Transcribe all of the data verbatim, please, and leave out its pictures.

▼▼▼

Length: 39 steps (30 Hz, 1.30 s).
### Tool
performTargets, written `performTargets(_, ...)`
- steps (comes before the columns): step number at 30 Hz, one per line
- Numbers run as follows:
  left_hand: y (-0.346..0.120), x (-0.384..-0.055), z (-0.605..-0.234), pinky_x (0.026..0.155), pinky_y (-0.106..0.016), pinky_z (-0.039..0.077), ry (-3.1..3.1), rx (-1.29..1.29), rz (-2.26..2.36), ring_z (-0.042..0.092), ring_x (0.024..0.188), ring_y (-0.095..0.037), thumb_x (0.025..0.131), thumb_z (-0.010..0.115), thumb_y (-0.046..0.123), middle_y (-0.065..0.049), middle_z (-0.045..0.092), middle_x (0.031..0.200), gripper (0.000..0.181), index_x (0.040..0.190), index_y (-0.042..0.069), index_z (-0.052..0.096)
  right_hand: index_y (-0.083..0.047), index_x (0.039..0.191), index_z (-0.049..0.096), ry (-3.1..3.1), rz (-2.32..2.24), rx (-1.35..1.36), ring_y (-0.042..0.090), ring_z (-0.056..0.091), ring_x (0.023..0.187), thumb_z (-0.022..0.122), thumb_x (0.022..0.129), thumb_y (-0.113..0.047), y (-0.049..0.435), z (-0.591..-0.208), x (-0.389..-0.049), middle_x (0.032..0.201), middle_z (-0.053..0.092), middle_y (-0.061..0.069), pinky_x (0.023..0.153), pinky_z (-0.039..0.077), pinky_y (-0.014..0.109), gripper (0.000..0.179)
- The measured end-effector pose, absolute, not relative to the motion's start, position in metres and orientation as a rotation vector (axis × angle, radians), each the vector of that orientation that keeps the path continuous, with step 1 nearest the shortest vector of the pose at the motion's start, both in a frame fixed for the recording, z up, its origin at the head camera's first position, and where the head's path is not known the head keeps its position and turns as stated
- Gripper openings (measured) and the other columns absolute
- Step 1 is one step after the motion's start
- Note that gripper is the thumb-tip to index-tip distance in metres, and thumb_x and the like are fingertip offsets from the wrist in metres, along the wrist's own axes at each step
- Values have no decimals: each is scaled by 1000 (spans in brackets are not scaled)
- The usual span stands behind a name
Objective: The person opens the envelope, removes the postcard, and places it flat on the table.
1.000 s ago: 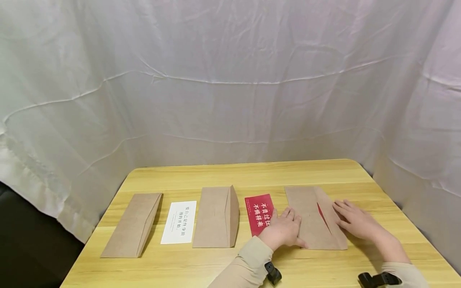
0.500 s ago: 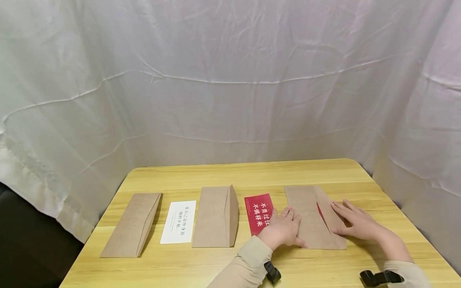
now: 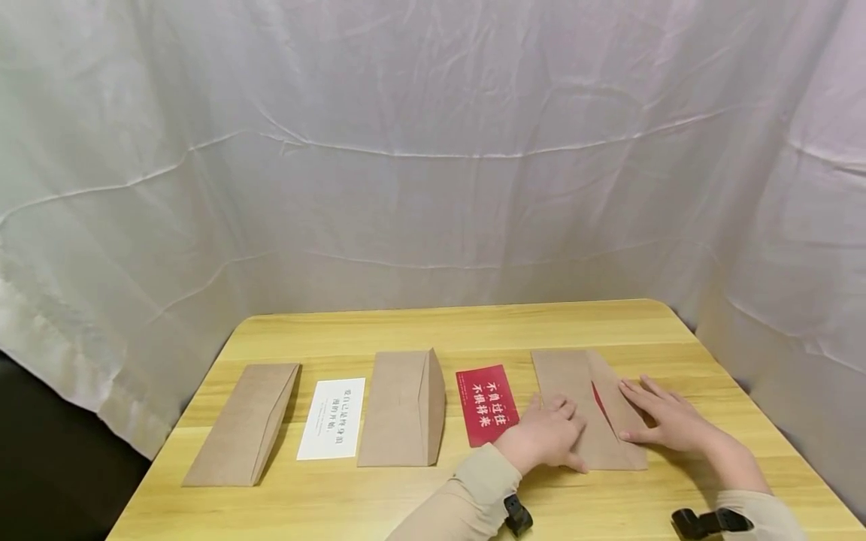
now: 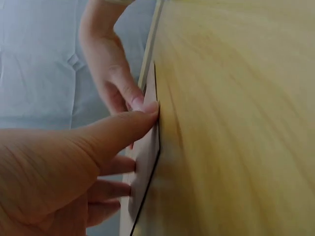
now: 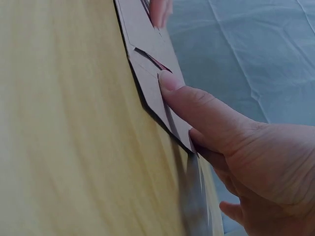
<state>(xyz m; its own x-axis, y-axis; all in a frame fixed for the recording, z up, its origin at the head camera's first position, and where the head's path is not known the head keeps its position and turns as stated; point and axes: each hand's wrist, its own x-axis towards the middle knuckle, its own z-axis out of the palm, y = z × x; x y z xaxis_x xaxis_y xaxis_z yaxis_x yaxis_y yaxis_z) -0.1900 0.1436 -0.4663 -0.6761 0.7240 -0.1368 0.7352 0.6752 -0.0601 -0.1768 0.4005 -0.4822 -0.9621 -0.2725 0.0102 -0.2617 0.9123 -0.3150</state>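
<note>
A brown paper envelope (image 3: 578, 443) lies at the right of the wooden table, its flap (image 3: 612, 398) toward the right. Something red (image 3: 598, 400) shows through the slit beside the flap. On the envelope's left side rests my left hand (image 3: 546, 432), fingers spread; its thumb (image 4: 140, 120) touches the near edge in the left wrist view. My right hand (image 3: 666, 417) touches the flap, with the thumb (image 5: 189, 101) on top of it close to the slit. How the other right fingers lie under or along the edge is partly hidden.
A red card with white writing (image 3: 485, 409) lies just left of my left hand. Farther left are a second brown envelope (image 3: 392, 413), a white printed card (image 3: 331, 421) and a third envelope (image 3: 237, 428). A pale curtain (image 3: 433, 150) surrounds the table.
My left hand has shifted right, off the red card and farther onto the envelope. The right hand has moved slightly left, bringing its thumb onto the flap near the slit.
</note>
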Motion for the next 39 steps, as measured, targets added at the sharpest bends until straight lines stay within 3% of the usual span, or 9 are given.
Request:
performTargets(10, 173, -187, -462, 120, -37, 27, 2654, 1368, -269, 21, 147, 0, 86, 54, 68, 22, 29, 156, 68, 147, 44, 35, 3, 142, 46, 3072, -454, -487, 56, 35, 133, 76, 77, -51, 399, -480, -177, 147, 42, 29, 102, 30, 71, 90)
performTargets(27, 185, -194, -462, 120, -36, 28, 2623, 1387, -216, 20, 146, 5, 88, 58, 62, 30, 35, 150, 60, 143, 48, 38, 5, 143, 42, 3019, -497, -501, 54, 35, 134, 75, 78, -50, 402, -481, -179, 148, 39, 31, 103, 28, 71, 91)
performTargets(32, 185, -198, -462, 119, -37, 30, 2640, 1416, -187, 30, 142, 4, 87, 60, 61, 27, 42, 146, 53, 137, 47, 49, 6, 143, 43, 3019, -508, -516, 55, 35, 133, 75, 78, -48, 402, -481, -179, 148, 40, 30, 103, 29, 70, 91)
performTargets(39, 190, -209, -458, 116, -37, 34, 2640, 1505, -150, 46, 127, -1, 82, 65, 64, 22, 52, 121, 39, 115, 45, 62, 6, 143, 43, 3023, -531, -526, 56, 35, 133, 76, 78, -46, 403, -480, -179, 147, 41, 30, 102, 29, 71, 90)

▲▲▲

▶ _Problem solution_:
Length: 39 steps (30 Hz, 1.30 s).
### Tool
performTargets, written `performTargets(_, ...)`
- steps (comes before the columns): step number at 30 Hz, one per line
- Numbers run as follows:
  left_hand: y (-0.346..0.120), x (-0.384..-0.055), z (-0.605..-0.234), pinky_x (0.026..0.155), pinky_y (-0.106..0.016), pinky_z (-0.039..0.077), ry (-3.1..3.1), rx (-1.29..1.29), rz (-2.26..2.36), ring_z (-0.042..0.092), ring_x (0.024..0.188), ring_y (-0.095..0.037), thumb_x (0.025..0.131), thumb_z (-0.010..0.115), thumb_y (-0.046..0.123), middle_y (-0.065..0.049), middle_z (-0.045..0.092), middle_x (0.031..0.200), gripper (0.000..0.181), index_x (0.040..0.190), index_y (-0.042..0.069), index_z (-0.052..0.096)
  right_hand: index_y (-0.083..0.047), index_x (0.039..0.191), index_z (-0.049..0.096), ry (-3.1..3.1), rz (-2.32..2.24), rx (-1.35..1.36), ring_y (-0.042..0.090), ring_z (-0.056..0.091), ring_x (0.023..0.187), thumb_z (-0.022..0.122), thumb_x (0.022..0.129), thumb_y (-0.113..0.047), y (-0.049..0.435), z (-0.591..-0.208), x (-0.389..-0.049), middle_x (0.032..0.201), middle_z (-0.053..0.092), middle_y (-0.061..0.069), pinky_x (0.023..0.153), pinky_z (-0.039..0.077), pinky_y (-0.014..0.109), gripper (0.000..0.179)
- The measured end-effector pose, absolute, not relative to the motion's start, position in metres and orientation as a rotation vector (axis × angle, radians), each the vector of that orientation that keeps the path continuous, with step 1 nearest the shortest vector of the pose at the motion's start, both in a frame fixed for the recording, z up, its origin at the head camera's first position, and where the head's path is not known the head keeps its position and turns as stated
- Gripper openings (measured) and the other columns absolute
- Step 1 is one step after the motion's start
- Note that gripper is the thumb-tip to index-tip distance in metres, and thumb_x and the like are fingertip offsets from the wrist in metres, along the wrist's own axes at each step
- Values have no decimals: each is scaled by 1000 (spans in brackets are not scaled)
- The usual span stands behind a name
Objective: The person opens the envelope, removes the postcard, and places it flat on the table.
1.000 s ago: 
0.500 s ago: 
now: 
now: 
now: 
<state>(xyz m; its own x-axis, y-axis; all in a frame fixed for the recording, z up, its origin at the head camera's first position, and where the head's path is not known the head keeps its position and turns as stated; point and axes: each hand's wrist, its own x-axis towards the middle knuckle, its own z-axis out of the palm, y = z × x; x y z xaxis_x xaxis_y xaxis_z yaxis_x yaxis_y yaxis_z) -0.1900 0.1436 -0.4663 -0.6761 0.7240 -0.1368 0.7352 0.6752 -0.0601 -0.1768 0.4005 -0.4822 -0.9621 -0.2725 0.0102 -0.2617 0.9123 -0.3150</state>
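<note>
A brown paper envelope (image 3: 578, 443) lies at the right of the wooden table, its flap (image 3: 612, 398) toward the right. Something red (image 3: 598, 400) shows through the slit beside the flap. On the envelope's left side rests my left hand (image 3: 546, 432), fingers spread; its thumb (image 4: 140, 120) touches the near edge in the left wrist view. My right hand (image 3: 666, 417) touches the flap, with the thumb (image 5: 189, 101) on top of it close to the slit. How the other right fingers lie under or along the edge is partly hidden.
A red card with white writing (image 3: 485, 409) lies just left of my left hand. Farther left are a second brown envelope (image 3: 392, 413), a white printed card (image 3: 331, 421) and a third envelope (image 3: 237, 428). A pale curtain (image 3: 433, 150) surrounds the table.
My left hand has shifted right, off the red card and farther onto the envelope. The right hand has moved slightly left, bringing its thumb onto the flap near the slit.
</note>
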Motion for the next 39 steps, as measured, targets added at the sharpest bends until straight lines stay within 3% of the usual span, or 9 are given.
Request:
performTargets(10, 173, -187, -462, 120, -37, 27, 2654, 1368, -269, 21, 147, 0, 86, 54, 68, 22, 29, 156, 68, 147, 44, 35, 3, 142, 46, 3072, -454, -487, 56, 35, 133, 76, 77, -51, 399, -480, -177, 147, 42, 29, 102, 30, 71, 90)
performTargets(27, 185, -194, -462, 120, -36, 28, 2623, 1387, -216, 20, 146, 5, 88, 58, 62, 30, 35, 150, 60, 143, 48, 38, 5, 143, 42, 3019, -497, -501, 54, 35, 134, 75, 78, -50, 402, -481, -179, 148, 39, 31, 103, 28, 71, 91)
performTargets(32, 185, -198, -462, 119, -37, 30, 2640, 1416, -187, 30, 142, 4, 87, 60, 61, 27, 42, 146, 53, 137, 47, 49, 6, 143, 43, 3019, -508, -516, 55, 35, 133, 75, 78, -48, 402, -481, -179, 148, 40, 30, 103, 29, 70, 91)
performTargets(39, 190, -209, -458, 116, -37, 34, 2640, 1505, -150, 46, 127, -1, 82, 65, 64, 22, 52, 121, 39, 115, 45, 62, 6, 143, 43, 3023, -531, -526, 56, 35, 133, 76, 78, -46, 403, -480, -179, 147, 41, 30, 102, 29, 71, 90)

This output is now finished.